Но сейчас, сейчас, когда мы сидели у плачущего костра, и языки пламени скользили по терракотовому треску поленьев, а своды потолка наполнял влажный холодный ветер, пахло дикими травами и свободой, зализывающей раны от оков на запястьях. Когда тени часовых замерли вековыми деревьями, когда мы были так молоды и открыты победам и поражениям, когда мы бежали от всего формального, от зависимости и корней.
- Не ранены? – Спросил Франц. Он был выкован из скандинавской стали, прочной, легкой и стремительно-опасной.
- Нет, не посмели. – Коротко ответила она. – Бриан, ублюдок. – Ругательство, сквозь зубы процеженное ей, отвратительно смердило, вызвав в моей памяти образ мимолетом увиденного Бриана.

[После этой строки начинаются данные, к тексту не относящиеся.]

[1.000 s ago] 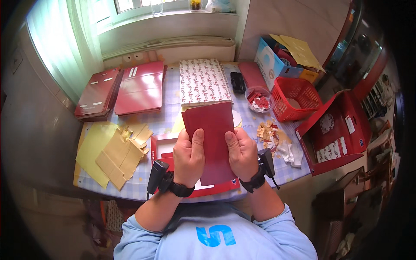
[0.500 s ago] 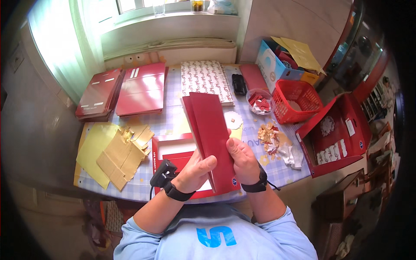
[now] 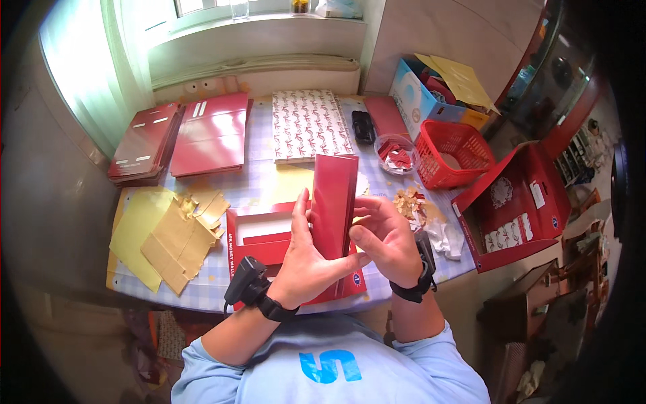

- Что мы будем делать дальше? – Артурия не переставала гладить кудри уже спавшего юноши, кажется, его имя было Дитрих. В пальцах его тлела сигарета, одолженная у парня в Зеленом шарфе, прислонившегося спиной к стене.
- Сражаться.
- Как? – Она воскликнула и приподнялась на коленях. - С текстолитовыми клинками против армии, вооруженной до зубов, озлобленной, превосходящей нас числом? Блестящая стратегия! Безрассудно умереть в этом затхлом склепе, заливая кровью старинные ковры и камни. Это двойное самоубийство. Либо здесь, либо там.
- Ты предлагаешь сдаться? – Холодно осадила ее Айвенго.
- Ну.. вызвать полицию, кого-нибудь, нам нужна помощь. Айвенго, мы изранены, разбиты на голову, нас всего восемь! Как ты не можешь понять, не гордость приносит победу.
- Гордость не приводит к поражению. - В глазах Айвенго зажегся тот огонь презрения, она встала, приковывая взгляды. Рыжее пятно света и сине-лиловые тени, углубленные на ее лице, расползлись на шею и руки, таинственно трепеща. – Бриан Баскервиль, наследник дома Баскервилей, его армия многочисленна, но не обучена, в них нет и доли огня, что горит в ваших сердцах, им не к чему стремиться. Они пустые оболочки, наполненные яростью, жаждой мести.
- Иногда этого бывает достаточно. – Скептически сказал Шерлок.
- Нет! 
- У нас будет сталь. – Никки взвился на ноги, встряхнув огненными кудрями, пылающими в переменном свете костра. Он стал выше, взрослее за эти несколько часов. Возмужалые, но все еще хрупкие плечи расправились, горячий взгляд прожег ночную темноту, обиженно отступающую.
- Франц, Никки, Дин, готовьтесь к короткой вылазке. Меч мне! – Она поднялась, наполнив огнем и движением сонный лагерь. Заметавшиеся тени, извиваясь, протянули Алине стройный, длинный клинок с широкой гардой, защищающей ее таинственно сильные, но тонкие пальцы.
- Что?
- Я пойду с тобой. – Мне было не до этикета и ее возвышенности. Она уже доказала мне свою человечность, так неловко заставив лопатки сблизиться.

- Это исключено. – Мой взгляд ударился о лед запрета. О мой деспот! Твой возвышенный ум не смеет понять столь явных чувств? Я был разочарован, но настойчив.
- Ты не хочешь, чтобы я шел. Почему?
- Ты нужен (мне) – само коварство, так тихо произнести это - … нужен в лагере. – я уже упивался ее словами, не собираясь уступать.
- Они справятся…
- Это приказ. – Холодно сказала она и выдернула рукав черной блузки, застегивающейся на ряд кнопок.
- Айвенго! – Окликнул ее Никки и поманил рукой. Парень в зеленом шарфе (Дин), последовал за ней, бросив окурок в огонь.
Я остался почти наедине с собственными мыслями. Мне не было страшно, почти не было досадно, но раздражение, глупое, как ночные бабочки, устремляющиеся к свету. Оно готово было накинуться на всякого, кто мог хоть чем-то задеть меня. На ножах со всем миром, я свернулся клубком и, натянув на голову плед, который еще хранил запах ее лилейных духов, погрузился в зыбкое подобие полусна.